Cancer Immunotherapy Trials Network 12: Pembrolizumab in HIV-Associated Kaposi Sarcoma

Mené sur 32 hommes atteints d'un sarcome de Kaposi associé à une infection par le VIH et de stade avancé, cet essai multicentrique de phase I évalue l'efficacité, du point de vue du taux de réponse, et la toxicité du pembrolizumab

Journal of Clinical Oncology, sous presse, 2024, résumé

Résumé en anglais

PURPOSE: Cancer Immunotherapy Trials Network 12 demonstrated safety of pembrolizumab in treating advanced cancer in people with HIV. Here, we report results of the Kaposi sarcoma (KS) cohort.

METHODS: In this multicenter phase I trial, we enrolled participants with HIV-associated KS on antiretroviral therapy with CD4+ ≥50 cells/μL and HIV plasma RNA <200 copies/mL. Pembrolizumab 200 mg intravenously was administered once every 3 weeks for up to 35 cycles. The primary end point was safety, and the secondary end point was KS response by modified AIDS Clinical Trials Group Criteria.
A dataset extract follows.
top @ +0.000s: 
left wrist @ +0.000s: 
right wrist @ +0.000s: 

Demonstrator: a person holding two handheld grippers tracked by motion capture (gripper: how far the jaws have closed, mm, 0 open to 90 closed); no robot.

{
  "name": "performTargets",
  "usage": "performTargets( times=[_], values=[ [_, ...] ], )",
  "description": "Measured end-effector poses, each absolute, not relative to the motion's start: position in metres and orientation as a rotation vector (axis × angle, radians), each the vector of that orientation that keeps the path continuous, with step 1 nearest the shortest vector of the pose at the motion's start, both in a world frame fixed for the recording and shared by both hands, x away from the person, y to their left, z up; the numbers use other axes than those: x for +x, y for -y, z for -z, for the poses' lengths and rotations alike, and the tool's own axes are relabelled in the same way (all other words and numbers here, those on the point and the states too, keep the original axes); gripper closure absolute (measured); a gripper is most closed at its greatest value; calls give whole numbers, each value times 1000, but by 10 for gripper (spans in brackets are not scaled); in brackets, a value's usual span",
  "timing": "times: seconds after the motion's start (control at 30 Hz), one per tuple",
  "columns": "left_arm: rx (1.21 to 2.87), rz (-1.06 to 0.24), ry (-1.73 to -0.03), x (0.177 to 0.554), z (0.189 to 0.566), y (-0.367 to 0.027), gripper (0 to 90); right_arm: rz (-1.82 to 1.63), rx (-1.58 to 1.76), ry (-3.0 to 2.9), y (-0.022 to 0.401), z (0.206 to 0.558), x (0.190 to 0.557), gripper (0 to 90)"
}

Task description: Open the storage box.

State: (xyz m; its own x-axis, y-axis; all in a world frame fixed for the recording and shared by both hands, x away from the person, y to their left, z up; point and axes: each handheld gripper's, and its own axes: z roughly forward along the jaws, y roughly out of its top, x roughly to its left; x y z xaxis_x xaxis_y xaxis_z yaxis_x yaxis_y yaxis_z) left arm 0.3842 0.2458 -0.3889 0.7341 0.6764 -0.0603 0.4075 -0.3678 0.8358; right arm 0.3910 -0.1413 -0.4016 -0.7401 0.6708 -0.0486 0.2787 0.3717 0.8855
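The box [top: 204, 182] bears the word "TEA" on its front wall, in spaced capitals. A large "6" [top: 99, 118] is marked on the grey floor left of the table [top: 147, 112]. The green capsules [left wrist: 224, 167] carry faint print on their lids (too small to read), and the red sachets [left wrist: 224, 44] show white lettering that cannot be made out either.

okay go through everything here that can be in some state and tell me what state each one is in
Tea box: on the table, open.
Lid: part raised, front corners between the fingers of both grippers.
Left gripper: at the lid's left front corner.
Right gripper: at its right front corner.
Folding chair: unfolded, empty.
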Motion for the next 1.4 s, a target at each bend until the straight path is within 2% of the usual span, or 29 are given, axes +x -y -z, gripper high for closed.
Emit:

RESULTS: Thirty-two cisgender men enrolled with baseline median CD4+ T-cell count of 274 cells/µL. All but nine participants had received previous systemic KS therapy. Participants received a median of 11 cycles of pembrolizumab (range, 1-35). Sixty-six percent had grade ≥1 treatment-emergent adverse events, including one death from polyclonal KS herpesvirus–related B-cell lymphoproliferation. Thirty-one percent had ≥one immune-mediated AEs (imAEs) with 25% requiring systemic steroids. In 29 participants with evaluable KS, the overall response rate (ORR) was 62.1% (95% CI, 42.3 to 79.3) and did not differ by CD4+ T-cell count. ORR in the eight participants with evaluable disease without previous KS therapy was 87.5% (95% CI, 47.3 to 99.7). Median duration of response (DOR) was not reached, and the Kaplan-Meier estimate of DOR of ≥12 months was 92.3% (95% CI, 56.6 to 98.8). Median progression-free survival was 28.2 months (95% CI, 4.2 to noncalculable).

CONCLUSION: Pembrolizumab yielded a high rate of durable responses in HIV-associated KS. imAEs were successfully managed with standard guidelines. Phase I study CITN12: pembrolizumab in HIV+ Kaposi sarcoma is safe, durable responses in 62% of patients.